▶ _PROBLEM TO SOLVE_: Output the entire listing that follows verbatim.

▶ _DATA EXCERPT_:
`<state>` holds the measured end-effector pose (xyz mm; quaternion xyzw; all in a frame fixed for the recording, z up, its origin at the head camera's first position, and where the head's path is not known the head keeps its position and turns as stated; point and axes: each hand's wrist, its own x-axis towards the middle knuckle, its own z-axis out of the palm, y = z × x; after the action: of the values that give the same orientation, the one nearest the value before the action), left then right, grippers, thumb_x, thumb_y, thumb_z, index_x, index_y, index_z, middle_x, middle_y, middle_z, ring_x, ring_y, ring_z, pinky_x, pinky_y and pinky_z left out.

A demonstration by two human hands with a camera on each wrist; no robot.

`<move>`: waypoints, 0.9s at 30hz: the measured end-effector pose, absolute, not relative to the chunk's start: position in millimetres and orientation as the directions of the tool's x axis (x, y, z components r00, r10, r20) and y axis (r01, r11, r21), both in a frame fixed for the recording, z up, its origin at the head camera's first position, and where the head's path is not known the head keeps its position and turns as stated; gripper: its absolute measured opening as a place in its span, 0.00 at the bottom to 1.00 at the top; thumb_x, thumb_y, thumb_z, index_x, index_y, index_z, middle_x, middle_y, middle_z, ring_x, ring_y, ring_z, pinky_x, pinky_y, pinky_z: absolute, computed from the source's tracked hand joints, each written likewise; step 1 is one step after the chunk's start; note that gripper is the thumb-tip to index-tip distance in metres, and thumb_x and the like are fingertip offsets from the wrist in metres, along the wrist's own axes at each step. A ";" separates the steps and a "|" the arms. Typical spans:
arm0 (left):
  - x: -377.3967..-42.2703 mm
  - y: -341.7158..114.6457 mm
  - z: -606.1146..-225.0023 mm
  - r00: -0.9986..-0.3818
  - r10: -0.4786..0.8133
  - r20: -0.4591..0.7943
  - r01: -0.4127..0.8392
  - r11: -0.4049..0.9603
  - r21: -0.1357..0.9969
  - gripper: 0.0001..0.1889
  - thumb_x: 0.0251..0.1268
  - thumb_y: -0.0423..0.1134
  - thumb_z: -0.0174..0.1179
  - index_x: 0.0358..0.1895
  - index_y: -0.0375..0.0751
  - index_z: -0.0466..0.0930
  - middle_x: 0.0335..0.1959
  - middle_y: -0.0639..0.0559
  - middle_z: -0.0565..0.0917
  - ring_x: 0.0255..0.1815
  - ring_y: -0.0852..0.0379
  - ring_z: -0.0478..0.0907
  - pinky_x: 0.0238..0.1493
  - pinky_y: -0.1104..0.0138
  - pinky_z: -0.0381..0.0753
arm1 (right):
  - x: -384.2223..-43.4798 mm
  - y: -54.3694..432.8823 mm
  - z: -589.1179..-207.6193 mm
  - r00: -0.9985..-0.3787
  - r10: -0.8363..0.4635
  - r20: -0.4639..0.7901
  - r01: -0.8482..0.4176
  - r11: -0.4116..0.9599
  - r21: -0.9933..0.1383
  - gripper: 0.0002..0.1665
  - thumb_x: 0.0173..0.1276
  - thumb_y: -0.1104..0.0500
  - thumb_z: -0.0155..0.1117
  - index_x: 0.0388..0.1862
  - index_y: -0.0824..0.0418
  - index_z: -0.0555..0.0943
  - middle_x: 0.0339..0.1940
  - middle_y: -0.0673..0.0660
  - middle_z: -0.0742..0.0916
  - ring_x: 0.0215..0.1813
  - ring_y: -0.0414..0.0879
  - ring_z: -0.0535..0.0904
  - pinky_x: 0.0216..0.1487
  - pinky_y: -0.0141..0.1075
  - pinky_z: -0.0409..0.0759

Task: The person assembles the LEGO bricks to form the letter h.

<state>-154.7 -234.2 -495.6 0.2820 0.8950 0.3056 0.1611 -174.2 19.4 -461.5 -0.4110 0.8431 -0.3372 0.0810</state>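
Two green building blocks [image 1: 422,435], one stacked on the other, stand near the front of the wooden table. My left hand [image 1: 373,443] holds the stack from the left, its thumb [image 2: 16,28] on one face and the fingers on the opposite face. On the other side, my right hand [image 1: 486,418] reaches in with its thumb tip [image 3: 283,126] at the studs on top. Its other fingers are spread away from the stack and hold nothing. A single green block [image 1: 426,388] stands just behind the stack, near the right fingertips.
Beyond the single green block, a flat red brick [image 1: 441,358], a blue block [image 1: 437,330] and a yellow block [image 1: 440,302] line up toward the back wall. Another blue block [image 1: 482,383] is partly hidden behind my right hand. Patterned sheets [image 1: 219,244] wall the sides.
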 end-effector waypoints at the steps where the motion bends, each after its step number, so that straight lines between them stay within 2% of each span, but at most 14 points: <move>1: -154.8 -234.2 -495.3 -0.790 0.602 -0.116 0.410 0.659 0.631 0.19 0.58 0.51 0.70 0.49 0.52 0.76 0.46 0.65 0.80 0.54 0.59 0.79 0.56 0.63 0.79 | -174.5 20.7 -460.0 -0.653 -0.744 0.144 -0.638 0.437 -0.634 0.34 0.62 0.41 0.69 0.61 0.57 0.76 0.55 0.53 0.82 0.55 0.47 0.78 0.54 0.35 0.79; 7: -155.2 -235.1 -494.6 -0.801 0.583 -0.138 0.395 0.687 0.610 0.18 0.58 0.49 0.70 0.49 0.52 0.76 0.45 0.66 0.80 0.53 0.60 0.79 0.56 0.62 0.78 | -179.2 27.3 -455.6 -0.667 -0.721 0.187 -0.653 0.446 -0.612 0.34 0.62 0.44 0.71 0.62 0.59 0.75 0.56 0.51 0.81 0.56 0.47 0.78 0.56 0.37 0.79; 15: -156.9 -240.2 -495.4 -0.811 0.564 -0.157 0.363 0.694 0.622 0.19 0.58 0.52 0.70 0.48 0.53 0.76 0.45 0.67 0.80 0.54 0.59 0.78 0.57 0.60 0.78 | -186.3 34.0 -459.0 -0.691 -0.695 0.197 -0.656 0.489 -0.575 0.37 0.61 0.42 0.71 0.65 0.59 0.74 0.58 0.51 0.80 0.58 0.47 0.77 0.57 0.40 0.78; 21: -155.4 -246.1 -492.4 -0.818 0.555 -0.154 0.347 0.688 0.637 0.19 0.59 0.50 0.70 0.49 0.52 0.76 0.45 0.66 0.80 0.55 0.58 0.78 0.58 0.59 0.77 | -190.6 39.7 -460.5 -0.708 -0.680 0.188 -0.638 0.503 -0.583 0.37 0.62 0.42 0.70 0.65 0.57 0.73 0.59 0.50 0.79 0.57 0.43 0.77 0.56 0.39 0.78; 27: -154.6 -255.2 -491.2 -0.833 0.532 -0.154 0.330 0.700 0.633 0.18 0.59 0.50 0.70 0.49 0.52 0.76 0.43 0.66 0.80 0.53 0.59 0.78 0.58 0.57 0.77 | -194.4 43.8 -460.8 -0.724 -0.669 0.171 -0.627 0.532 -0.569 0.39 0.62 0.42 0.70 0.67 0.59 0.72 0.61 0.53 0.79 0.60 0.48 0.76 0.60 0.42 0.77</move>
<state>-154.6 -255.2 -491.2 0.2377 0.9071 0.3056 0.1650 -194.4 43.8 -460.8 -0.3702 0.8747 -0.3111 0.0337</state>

▶ _SOLVED PROBLEM_:
`<state>` holds the measured end-effector pose (xyz mm; quaternion xyzw; all in a frame fixed for the recording, z up, its origin at the head camera's first position, and where the head's path is not known the head keeps its position and turns as stated; point and axes: each hand's wrist, its own x-axis towards the middle knuckle, its own z-axis out of the palm, y = z × x; after the action: of the values that give the same orientation, the one nearest the value before the action), left then right, grippers, thumb_x, thumb_y, thumb_z, index_x, index_y, index_z, middle_x, middle_y, middle_z, ring_x, ring_y, ring_z, pinky_x, pinky_y and pinky_z left out.

A demonstration by two human hands with a camera on each wrist; no robot.

`<move>`: waypoints, 0.9s at 30hz: the measured end-effector pose, absolute, not relative to the chunk's start: position in millimetres and orientation as the directions of the tool's x axis (x, y, z components r00, r10, r20) and y axis (r01, r11, r21), both in a frame fixed for the recording, z up, its origin at the head camera's first position, and where the head's path is not known the head keeps its position and turns as stated; gripper: its absolute measured opening as a place in its span, 0.00 at the bottom to 1.00 at the top; thumb_x, thumb_y, thumb_z, index_x, index_y, index_z, middle_x, middle_y, middle_z, ring_x, ring_y, ring_z, pinky_x, pinky_y, pinky_z: absolute, computed from the source's tracked hand joints, each written likewise; step 1 is one step after the chunk's start; note that gripper is the thumb-tip to index-tip distance in metres, and thumb_x and the like are fingertip offsets from the wrist in metres, along the wrist's own axes at each step. A ";" separates the steps and a "|" the arms. Typical spans:
arm0 (left):
  - x: -377.3967..-42.2703 mm
  - y: -341.7158..114.6457 mm
  - z: -606.1146..-225.0023 mm
  - r00: -0.9986..-0.3818
  - r10: -0.4786..0.8133
  - r20: -0.4591..0.7943
  - r01: -0.4127..0.8392
  - r11: -0.4049..0.9603
  - r21: -0.1357..0.9969
  - gripper: 0.0001..0.1889
  - thumb_x: 0.0251..0.1268
  - thumb_y: -0.0423..0.1134
  - thumb_z: -0.0174..0.1179
  - index_x: 0.0358..0.1895
  - index_y: -0.0375..0.0751
  - index_z: -0.0466..0.0930
  - middle_x: 0.0335..0.1959
  - middle_y: -0.0639..0.0559
  - middle_z: -0.0565..0.0917
  - ring_x: 0.0255..0.1815
  - ring_y: -0.0852..0.0379
  - ring_z: -0.0478..0.0907
  - pinky_x: 0.0238..0.1493
  - pinky_y: -0.1104..0.0138
  - pinky_z: -0.0381..0.0753
arm1 (right):
  - x: -384.2223..-43.4798 mm
  - y: -54.3694..432.8823 mm
  - z: -589.1179..-207.6193 mm
  - r00: -0.9985..-0.3787
  - r10: -0.8363..0.4635
  - r20: -0.4639..0.7901
  - r01: -0.8482..0.4176
  - r11: -0.4116..0.9599
  - r21: -0.9933..0.1383
  - gripper: 0.0002..0.1665
  - thumb_x: 0.0173..0.1276
  - thumb_y: -0.1104..0.0500
  - thumb_z: -0.0155..0.1117
  - index_x: 0.0388..0.1862
  - index_y: -0.0824..0.0418
  - index_z: -0.0555..0.0943
  - middle_x: 0.0339..0.1940
  - middle_y: -0.0673..0.0660
  - middle_z: -0.0742..0.0916
  - ring_x: 0.0215..0.1813
  - ring_y: -0.0414..0.0879
  - ring_z: -0.0535..0.0904
  - pinky_x: 0.0216..0.1487
  - pinky_y: -0.0141..0.1075
  - pinky_z: -0.0409..0.0759

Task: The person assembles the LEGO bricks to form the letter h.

<state>-154.7 -234.2 -495.6 0.2820 0.8950 0.3056 0.1611 -174.2 19.4 -461.5 -0.4110 0.8431 -0.3372 0.0810</state>
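Two green building blocks [image 1: 422,435], one stacked on the other, stand near the front of the wooden table. My left hand [image 1: 373,443] holds the stack from the left, its thumb [image 2: 16,28] on one face and the fingers on the opposite face. On the other side, my right hand [image 1: 486,418] reaches in with its thumb tip [image 3: 283,126] at the studs on top. Its other fingers are spread away from the stack and hold nothing. A single green block [image 1: 426,388] stands just behind the stack, near the right fingertips.
Beyond the single green block, a flat red brick [image 1: 441,358], a blue block [image 1: 437,330] and a yellow block [image 1: 440,302] line up toward the back wall. Another blue block [image 1: 482,383] is partly hidden behind my right hand. Patterned sheets [image 1: 219,244] wall the sides.
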 end-effector waypoints at the steps where the motion bends, each after its step number, so that straight lines between them stay within 2% of each span, but at most 14 points: <move>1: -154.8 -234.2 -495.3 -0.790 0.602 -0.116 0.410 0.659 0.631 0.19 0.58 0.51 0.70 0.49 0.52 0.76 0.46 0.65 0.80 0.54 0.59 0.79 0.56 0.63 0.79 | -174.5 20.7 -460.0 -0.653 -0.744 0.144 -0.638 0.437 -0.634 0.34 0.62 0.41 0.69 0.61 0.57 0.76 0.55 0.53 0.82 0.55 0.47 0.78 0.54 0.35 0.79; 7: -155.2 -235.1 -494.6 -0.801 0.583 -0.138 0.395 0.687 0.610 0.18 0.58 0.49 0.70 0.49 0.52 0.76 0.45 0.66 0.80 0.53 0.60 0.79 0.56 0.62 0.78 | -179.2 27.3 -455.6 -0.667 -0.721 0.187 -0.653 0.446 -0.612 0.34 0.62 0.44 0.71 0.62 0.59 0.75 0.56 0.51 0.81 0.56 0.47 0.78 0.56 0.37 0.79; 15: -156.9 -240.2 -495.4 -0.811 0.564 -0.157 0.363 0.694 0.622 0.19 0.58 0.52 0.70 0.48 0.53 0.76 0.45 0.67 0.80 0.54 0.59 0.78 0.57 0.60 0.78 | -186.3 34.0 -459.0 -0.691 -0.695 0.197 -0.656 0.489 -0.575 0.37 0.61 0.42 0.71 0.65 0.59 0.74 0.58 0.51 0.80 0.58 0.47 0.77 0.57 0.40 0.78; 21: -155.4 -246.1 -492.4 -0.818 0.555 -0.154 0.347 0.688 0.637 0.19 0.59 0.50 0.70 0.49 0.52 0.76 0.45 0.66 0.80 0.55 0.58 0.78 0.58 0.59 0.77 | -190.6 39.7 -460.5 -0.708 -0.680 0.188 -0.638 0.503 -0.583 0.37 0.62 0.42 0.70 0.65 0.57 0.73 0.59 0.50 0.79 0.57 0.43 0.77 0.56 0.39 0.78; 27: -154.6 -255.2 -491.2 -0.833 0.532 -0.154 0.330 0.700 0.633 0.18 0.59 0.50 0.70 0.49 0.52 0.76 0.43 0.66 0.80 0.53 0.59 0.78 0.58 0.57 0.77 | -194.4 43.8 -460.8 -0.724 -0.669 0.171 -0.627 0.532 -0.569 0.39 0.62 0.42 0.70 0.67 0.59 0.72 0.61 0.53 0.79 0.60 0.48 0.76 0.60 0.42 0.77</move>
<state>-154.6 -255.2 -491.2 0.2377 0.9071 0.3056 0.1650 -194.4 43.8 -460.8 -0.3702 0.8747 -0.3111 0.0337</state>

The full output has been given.